En la noche anterior a su partida yo estaba en mi habitación cometiendo un poema titulado Nathalie, poblado de palmeras, retazos de luna en el agua, velero hundiéndose en el horizonte y desde el puerto mirándolo un perro. Con rabia estaba tachoneando versos en pos de rescatar aunque fuera un trío de palabras decentes, cuando irrumpió ella, entera, descalza, el pelo mojado y la boca como una fruta roja y abierta. Me puse de pie de un golpe y me quedé petrificado. El único signo de vida estaba en mi mano siniestra que al disimulo iba aguiñapando el garabato de versos. Con el talón de uno de sus pies esculpidos por Miguelángel, cerró la puerta y se me fue acercando hasta ponerme bizco. Hasta hundirme en el perfume de su piel mediterránea. Hasta sentir sus labios hirvientes y mojados. Hasta sentir el incendio de su lengua dentro de mi boca. Hasta ya no sentir nada, o, mejor dicho, todo, todo, es decir un lento naufragio en el que me fui disolviendo como los ahogados felices en el fondo del mar.

 

Al día siguiente, el circo italiano de la tía Talita dejó a la casona, desolada como un descampado. Por su parte, Nathalie me dejó un cráter en el pecho. Mi cara de enfermo se acentuó, la solitariedad me volvió un lobo estepario y la poesía se fue por donde vino. Mi única actividad vital fue cuidar como orquídeas en invernadero los intensos recuerdos de Nathalie. Y leer, de uno en uno a todos los poetas que se habían dedicado con esmero de entomólogo al sufrimiento amatorio. Y al género epistolar con palabras mitad auténticas, mitad plagiadas.

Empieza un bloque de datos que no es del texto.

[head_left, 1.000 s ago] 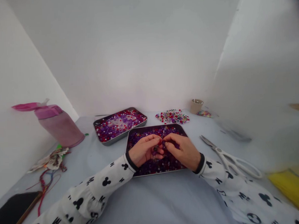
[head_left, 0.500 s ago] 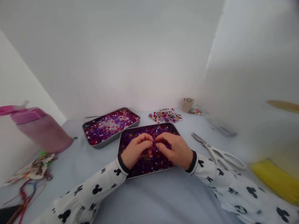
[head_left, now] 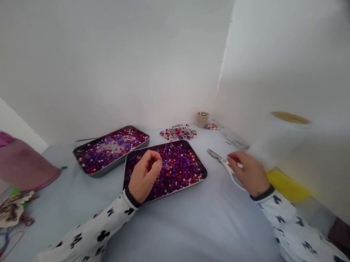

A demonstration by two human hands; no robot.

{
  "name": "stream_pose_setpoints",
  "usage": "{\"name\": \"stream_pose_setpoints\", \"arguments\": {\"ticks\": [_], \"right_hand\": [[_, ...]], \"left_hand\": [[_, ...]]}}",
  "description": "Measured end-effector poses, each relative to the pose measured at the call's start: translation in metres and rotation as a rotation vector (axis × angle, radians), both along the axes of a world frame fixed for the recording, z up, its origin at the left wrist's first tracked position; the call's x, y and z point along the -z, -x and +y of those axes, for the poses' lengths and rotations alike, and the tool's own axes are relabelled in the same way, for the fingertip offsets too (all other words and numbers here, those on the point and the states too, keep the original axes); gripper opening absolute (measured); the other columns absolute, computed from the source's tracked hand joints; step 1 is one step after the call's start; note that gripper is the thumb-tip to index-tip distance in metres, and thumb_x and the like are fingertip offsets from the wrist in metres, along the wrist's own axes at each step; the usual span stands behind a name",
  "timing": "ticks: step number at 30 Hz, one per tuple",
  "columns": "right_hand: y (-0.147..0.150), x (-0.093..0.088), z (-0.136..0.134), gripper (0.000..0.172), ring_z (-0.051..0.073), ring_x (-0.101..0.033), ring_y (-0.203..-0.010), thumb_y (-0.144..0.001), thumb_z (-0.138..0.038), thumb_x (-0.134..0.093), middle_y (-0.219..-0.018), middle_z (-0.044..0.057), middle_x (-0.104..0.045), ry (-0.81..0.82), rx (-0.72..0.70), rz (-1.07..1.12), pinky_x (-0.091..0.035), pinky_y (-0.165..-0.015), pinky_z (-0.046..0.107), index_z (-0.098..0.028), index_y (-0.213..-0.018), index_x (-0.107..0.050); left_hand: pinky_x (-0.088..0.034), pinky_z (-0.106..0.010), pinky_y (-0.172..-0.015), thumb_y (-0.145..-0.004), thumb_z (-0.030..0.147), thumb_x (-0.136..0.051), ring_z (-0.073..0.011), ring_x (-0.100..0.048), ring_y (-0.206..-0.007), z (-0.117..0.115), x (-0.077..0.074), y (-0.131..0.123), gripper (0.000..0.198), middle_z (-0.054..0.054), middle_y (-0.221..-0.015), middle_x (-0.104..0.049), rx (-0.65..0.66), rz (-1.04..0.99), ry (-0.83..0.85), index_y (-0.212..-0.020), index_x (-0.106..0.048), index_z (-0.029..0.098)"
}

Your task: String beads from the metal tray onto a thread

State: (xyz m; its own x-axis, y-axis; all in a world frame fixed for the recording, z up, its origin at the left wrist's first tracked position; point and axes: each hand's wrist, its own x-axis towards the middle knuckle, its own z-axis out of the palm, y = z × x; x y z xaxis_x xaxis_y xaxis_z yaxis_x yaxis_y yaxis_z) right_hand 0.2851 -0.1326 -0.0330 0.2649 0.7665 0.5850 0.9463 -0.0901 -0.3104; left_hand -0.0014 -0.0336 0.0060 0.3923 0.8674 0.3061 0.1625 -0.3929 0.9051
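Observation:
My left hand point(head_left: 146, 172) is closed in a pinch over the left part of the near bead tray point(head_left: 166, 196). A thin thread point(head_left: 164, 150) rises from its fingertips. The tray holds many purple, red and white beads point(head_left: 179, 163). Off to the right, my right hand point(head_left: 249, 172) hangs at the handles of white-handled scissors point(head_left: 225, 163), thumb and fingers slightly apart. The scissors lie with their blades toward the back left. Part of their handles is hidden behind this hand, and whether it touches them is unclear.
Behind on the left stands a second bead tray point(head_left: 113, 149). Loose beads point(head_left: 179, 132) are heaped at the back, near a small beige cup point(head_left: 202, 119). A pink bottle point(head_left: 21, 162) and tangled cords point(head_left: 6, 242) are at the left; a yellow item point(head_left: 287, 186) lies right.
My hands have parted. The right one has let go at the pinch and moved right to the scissors, while the left stays pinched over the tray. The view has turned right.

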Motion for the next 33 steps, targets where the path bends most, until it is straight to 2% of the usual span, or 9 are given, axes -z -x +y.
{"name": "stream_pose_setpoints", "arguments": {"ticks": [1, 3, 6, 8, 14, 20, 28, 33], "right_hand": [[-0.011, 0.008, -0.007, 0.023, 0.024, -0.056, -0.082, -0.081, -0.030, -0.049, -0.088, 0.011, -0.062, 0.035, 0.074, -0.085, -0.043, -0.073, 0.035, -0.014, -0.092, -0.061], [-0.028, 0.024, -0.018, 0.033, 0.028, -0.055, -0.088, -0.081, -0.035, -0.050, -0.092, 0.015, -0.062, 0.145, 0.130, -0.228, -0.042, -0.078, 0.040, -0.011, -0.101, -0.060], [-0.038, 0.042, -0.027, 0.034, 0.028, -0.055, -0.091, -0.085, -0.034, -0.044, -0.094, 0.016, -0.063, 0.290, 0.119, -0.290, -0.041, -0.079, 0.041, -0.011, -0.104, -0.060], [-0.038, 0.046, -0.030, 0.036, 0.028, -0.055, -0.094, -0.086, -0.034, -0.042, -0.096, 0.016, -0.063, 0.321, 0.110, -0.295, -0.040, -0.081, 0.040, -0.011, -0.106, -0.060], [-0.037, 0.047, -0.037, 0.042, 0.030, -0.053, -0.094, -0.082, -0.042, -0.045, -0.102, 0.016, -0.060, 0.314, 0.144, -0.319, -0.041, -0.080, 0.041, -0.011, -0.107, -0.059], [-0.039, 0.048, -0.041, 0.040, 0.030, -0.056, -0.086, -0.083, -0.044, -0.043, -0.091, 0.014, -0.062, 0.362, 0.147, -0.328, -0.042, -0.073, 0.041, -0.015, -0.104, -0.061], [-0.033, 0.041, -0.037, 0.036, 0.027, -0.056, -0.080, -0.084, -0.038, -0.042, -0.084, 0.013, -0.061, 0.360, 0.073, -0.335, -0.042, -0.070, 0.037, -0.014, -0.105, -0.060], [-0.032, 0.035, -0.030, 0.032, 0.025, -0.057, -0.073, -0.082, -0.031, -0.043, -0.077, 0.010, -0.060, 0.409, 0.091, -0.319, -0.040, -0.064, 0.033, -0.017, -0.105, -0.060]], "left_hand": [[-0.033, -0.019, -0.048, -0.081, 0.025, -0.045, -0.0081, -0.041, -0.050, 0.001, 0.001, 0.000, 0.005, 0.006, -0.058, -0.043, -0.002, -0.035, -0.001, -0.081, -0.045, 0.020], [-0.034, -0.019, -0.048, -0.082, 0.025, -0.045, -0.0080, -0.041, -0.050, 0.003, 0.002, 0.000, 0.005, 0.006, -0.059, -0.044, -0.003, -0.084, -0.001, -0.081, -0.045, 0.019], [-0.034, -0.019, -0.048, -0.081, 0.023, -0.047, -0.0076, -0.041, -0.049, 0.005, 0.003, 0.001, 0.005, 0.006, -0.057, -0.044, -0.001, -0.118, 0.001, -0.079, -0.045, 0.019], [-0.034, -0.019, -0.047, -0.080, 0.023, -0.048, -0.0073, -0.041, -0.047, 0.005, 0.003, 0.001, 0.005, 0.006, -0.055, -0.044, -0.004, -0.152, 0.003, -0.079, -0.045, 0.018], [-0.033, -0.018, -0.043, -0.080, 0.025, -0.049, -0.0069, -0.041, -0.044, 0.015, 0.006, 0.002, 0.008, 0.007, -0.051, -0.043, -0.033, -0.268, 0.072, -0.077, -0.044, 0.019], [-0.032, -0.016, -0.042, -0.078, 0.026, -0.051, -0.0059, -0.040, -0.043, 0.024, 0.011, 0.003, 0.010, 0.007, -0.051, -0.044, -0.064, -0.345, 0.161, -0.075, -0.044, 0.019], [-0.032, -0.016, -0.041, -0.077, 0.026, -0.052, -0.0056, -0.040, -0.041, 0.020, 0.010, 0.003, 0.010, 0.007, -0.049, -0.044, -0.049, -0.318, 0.144, -0.076, -0.045, 0.018], [-0.032, -0.016, -0.041, -0.077, 0.026, -0.051, -0.0057, -0.040, -0.040, 0.020, 0.009, 0.002, 0.009, 0.008, -0.048, -0.044, -0.057, -0.311, 0.148, -0.075, -0.045, 0.019]]}}
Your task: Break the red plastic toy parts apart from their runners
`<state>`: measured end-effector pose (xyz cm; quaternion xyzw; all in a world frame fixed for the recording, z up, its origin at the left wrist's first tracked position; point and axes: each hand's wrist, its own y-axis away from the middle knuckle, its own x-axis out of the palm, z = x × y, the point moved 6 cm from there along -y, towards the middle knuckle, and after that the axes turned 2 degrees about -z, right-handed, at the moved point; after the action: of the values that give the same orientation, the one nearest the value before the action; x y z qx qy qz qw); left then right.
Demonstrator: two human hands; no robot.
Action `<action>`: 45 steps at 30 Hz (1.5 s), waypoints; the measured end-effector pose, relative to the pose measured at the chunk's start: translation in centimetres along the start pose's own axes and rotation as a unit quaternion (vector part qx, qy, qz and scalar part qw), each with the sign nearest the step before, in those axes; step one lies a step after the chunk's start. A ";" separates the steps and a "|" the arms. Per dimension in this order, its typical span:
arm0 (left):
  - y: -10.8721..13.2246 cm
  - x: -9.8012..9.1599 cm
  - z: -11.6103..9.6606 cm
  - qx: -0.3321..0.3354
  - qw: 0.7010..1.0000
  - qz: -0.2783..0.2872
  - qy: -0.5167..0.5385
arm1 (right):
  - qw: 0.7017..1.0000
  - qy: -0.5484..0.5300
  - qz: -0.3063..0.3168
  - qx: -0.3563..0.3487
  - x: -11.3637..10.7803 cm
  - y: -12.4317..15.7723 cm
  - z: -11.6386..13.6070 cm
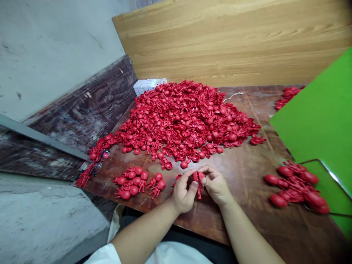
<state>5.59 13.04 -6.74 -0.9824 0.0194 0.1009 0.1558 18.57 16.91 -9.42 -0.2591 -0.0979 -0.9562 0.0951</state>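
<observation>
Both my hands meet over the near middle of a brown wooden table (247, 176). My left hand (183, 192) and my right hand (216, 185) pinch the same small red plastic figure (198, 179), fingers curled round its round head and thin body. Just beyond them rises a big heap of red plastic parts (189, 117). To the left of my left hand lies a small group of assembled red figures (137, 183). Another group of red figures (297, 187) lies to the right of my right hand.
A green board (321, 117) stands at the right, with a metal-rimmed tray edge (330, 172) below it. A wooden panel (233, 40) backs the table. A white packet (148, 85) lies behind the heap. Glasses (98, 163) rest at the left edge among red bits.
</observation>
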 end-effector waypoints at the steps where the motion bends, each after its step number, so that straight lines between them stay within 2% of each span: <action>1: 0.0 0.0 0.0 -0.001 1.000 -0.001 0.000 | 1.000 0.000 0.001 0.002 0.0 0.0 0.0; 18: -0.4 0.2 0.0 0.013 0.997 0.014 -0.071 | 0.998 0.043 -0.039 -0.011 -0.7 -0.3 0.2; 31: -0.4 0.3 -0.1 0.021 0.996 0.014 -0.082 | 0.996 0.070 -0.026 -0.046 -0.9 -0.5 0.6; 35: -0.4 0.3 -0.3 0.020 0.996 0.016 -0.090 | 0.994 0.086 -0.045 -0.040 -1.0 -0.4 0.9; 40: -0.2 0.4 0.0 0.025 0.994 0.022 -0.107 | 0.994 0.100 -0.040 -0.016 -0.9 -0.3 0.9; 42: -0.1 0.5 0.2 0.022 0.992 0.018 -0.121 | 0.992 0.115 -0.034 -0.034 -0.8 -0.3 1.2; 45: -0.2 0.5 0.5 0.016 0.992 0.008 -0.128 | 0.984 0.142 -0.030 -0.106 -0.5 -0.2 2.0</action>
<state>6.00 13.35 -7.22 -0.9587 0.0088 0.2266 0.1716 19.87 17.67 -7.99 -0.1264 0.0103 -0.9906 0.0510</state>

Y a esperar las cartas italianas de Nathalie, con estampillas que reprodujeran grabados de Venecia, Pissa, Roma, con la preciosura de su letra confesándome amor eterno, con el carmín de sus labios impregnado sobre su nombre. Cartas que nunca llegaron, como si Nathalie hubiese sido mi primera ficción o todo lo hubiese soñado.

 

Tiempo después, saqué de su estuche la Olivetti Lettera 25, como si de su nicho sustrajera un cadáver. La ausculté, la acaricié con dedos de necrófago, le introduje una hoja virginal que iluminó su blancura, y con dedos temblorosos escribí “te kiero morir”. Esas fueron las únicas tres palabras que escribí con ella. Semanas después, intacta, nívea, muerta, nathalizada, y yo necesitado de dinero para mi pasaje a Roma, se la vendí a una vecina cuya hija empezaba a estudiar mecanografía. Ni un solo verso, ni una sola historia, pude escribir con esa maravillosa máquina, como si su destino no fuera la escritura sino preservar el silencio fatal del primer amor. Mucho más tarde aprendería que el silencio es una forma de escritura. Así como la escritura es una tentativa de alcanzar la contundente perfección del silencio.